Here is what we want to do. Stretch a film over some dielectric material
which has varying properties. Then a water- or air-filled balloon is
pressed onto that, and this presses the film against the dielectric. The
more pressure, the more dielectric is touched. Width of dielectric is a
few inches, pressure doesn't matter (by hand). There is an electrode on
the other side of the dielectric.

So the plastic must be somewhat flexible for up to 5% of sag and I guess
that rules out Mylar and Kapton. Also, the metallization should be
non-oxidizing which usually means gold or similar. The surface roughness
must be as low as possible, low single-digit nanometers.

Does anyone know a supplier for such film that sells in quantities less
than truckloads?
 
J

Jamie M

Folks,

Here is what we want to do. Stretch a film over some dielectric material
which has varying properties. Then a water- or air-filled balloon is
pressed onto that, and this presses the film against the dielectric. The
more pressure, the more dielectric is touched. Width of dielectric is a
few inches, pressure doesn't matter (by hand). There is an electrode on
the other side of the dielectric.

So the plastic must be somewhat flexible for up to 5% of sag and I guess
that rules out Mylar and Kapton. Also, the metallization should be
non-oxidizing which usually means gold or similar. The surface roughness
must be as low as possible, low single-digit nanometers.

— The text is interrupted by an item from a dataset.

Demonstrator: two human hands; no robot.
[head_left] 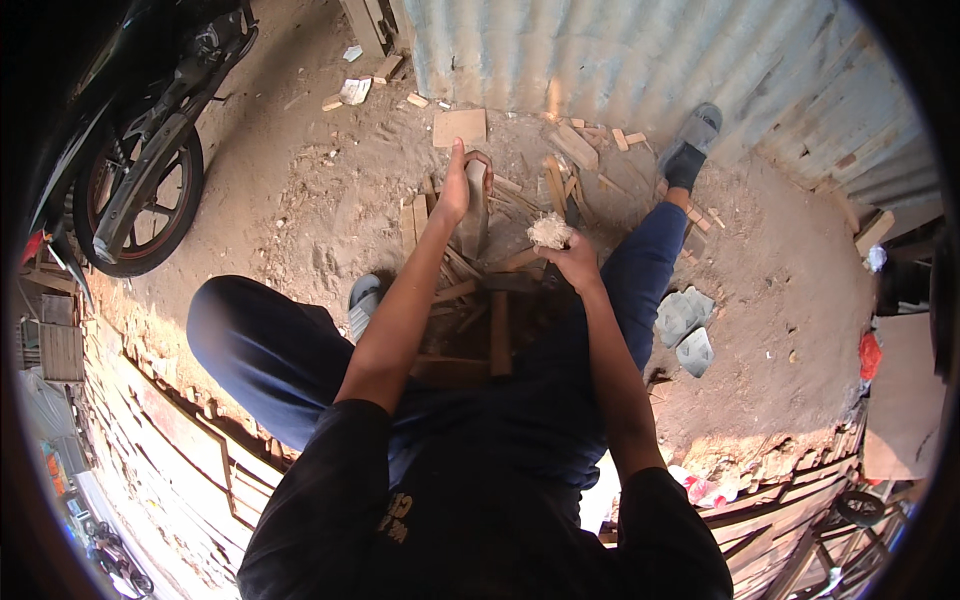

Does anyone know a supplier for such film that sells in quantities less
than truckloads?

Hi,

Aluminized mylar is pretty common, not sure if it will stretch
5% though!

Ebay has quite a bit:
http://www.ebay.ca/sch/i.html?_nkw=mylar+rolls

cheers,
Jamie
 
P

Phil Hobbs

Folks,

Here is what we want to do. Stretch a film over some dielectric material
which has varying properties. Then a water- or air-filled balloon is
pressed onto that, and this presses the film against the dielectric. The
more pressure, the more dielectric is touched. Width of dielectric is a
few inches, pressure doesn't matter (by hand). There is an electrode on
the other side of the dielectric.

So the plastic must be somewhat flexible for up to 5% of sag and I guess
that rules out Mylar and Kapton. Also, the metallization should be
non-oxidizing which usually means gold or similar. The surface roughness
must be as low as possible, low single-digit nanometers.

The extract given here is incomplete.